We observed areas of the home required ongoing maintenance and updating of fixtures and fittings, such as furniture and décor. The provider was aware.
Systems were in place to ensure the equipment and services such as gas and electric were regularly serviced and inspected. Audits had been undertaken to ensure the safety of equipment. However, the audits showed concerns had not always been addressed promptly and we found the issue with the kitchen door not closing identified two months ago was still ongoing. This meant people were exposed to the risk of harm from fire. We raised this with the provider who reassured us this would be addressed
Staff engaged in regular fire alarm tests and drills. Staff told us a lot of work had gone into additional fire drills since the last inspection. We observed staff raise concerns to senior staff about equipment failure.
Safe and effective staffing
We observed people’s needs were met by the staff. Call bells were answered in a timely manner.
Staff who provided feedback told us they worked well as a team. We found staff were allocated duties on a daily basis.
Staff were trained and competency assessments were completed in some areas such as the administration of medicines to ensure they could complete tasks safely.
People told us about their experience of staff numbers. No-one had any concerns about how they were responded to by staff. People told us they had access to a call bell. Comments included, “Yes, they [carers] are always encouraging me to use it but I tend not to use it unless I have to.” Another person told us “The nurses here are very good and thorough at what they do.”
Infection prevention and control
We observed some areas of the home required further maintenance, for example, we saw plaster and tiles missing from walls and floors in a bathroom and toilets. This had the potential for spread of infections, due to the inability of effective cleaning. We found improvements had been made in the laundry area as identified from our last inspection. There were good systems in place in the laundry to manage the risk of cross infection. Where the staff highlighted safety defects in equipment and raised them to the provider, the provider did not always act on this feedback in a timely manner. We observed staff did not always comply with the provider’s infection control and uniform policy and we raised this with the manager.

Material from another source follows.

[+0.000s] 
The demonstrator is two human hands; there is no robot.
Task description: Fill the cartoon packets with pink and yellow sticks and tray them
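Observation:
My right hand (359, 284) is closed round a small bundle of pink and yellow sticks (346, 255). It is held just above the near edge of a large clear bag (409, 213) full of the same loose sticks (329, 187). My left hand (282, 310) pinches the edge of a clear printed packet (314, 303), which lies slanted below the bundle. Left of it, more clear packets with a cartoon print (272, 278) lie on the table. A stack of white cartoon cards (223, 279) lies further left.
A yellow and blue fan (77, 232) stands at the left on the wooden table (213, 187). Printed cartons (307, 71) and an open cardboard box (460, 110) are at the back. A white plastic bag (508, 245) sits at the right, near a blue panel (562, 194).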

People did not raise any concerns about the risk of infections.
Processes were in place to ensure the premises were clean and hygienic. We could see improvements had been made since the last inspection. However, there have been considerable time delays in repairs being carried out. This left the building vulnerable to a build-up of bacteria on surfaces that were difficult to clean, because they had not been maintained, for instance, peeling plaster.
Staff who provided feedback told us they were aware of the infection control policy.
Medicines optimisation
We did not look at Medicines optimisation during this assessment. The score for this quality statement is based on the previous rating for Safe.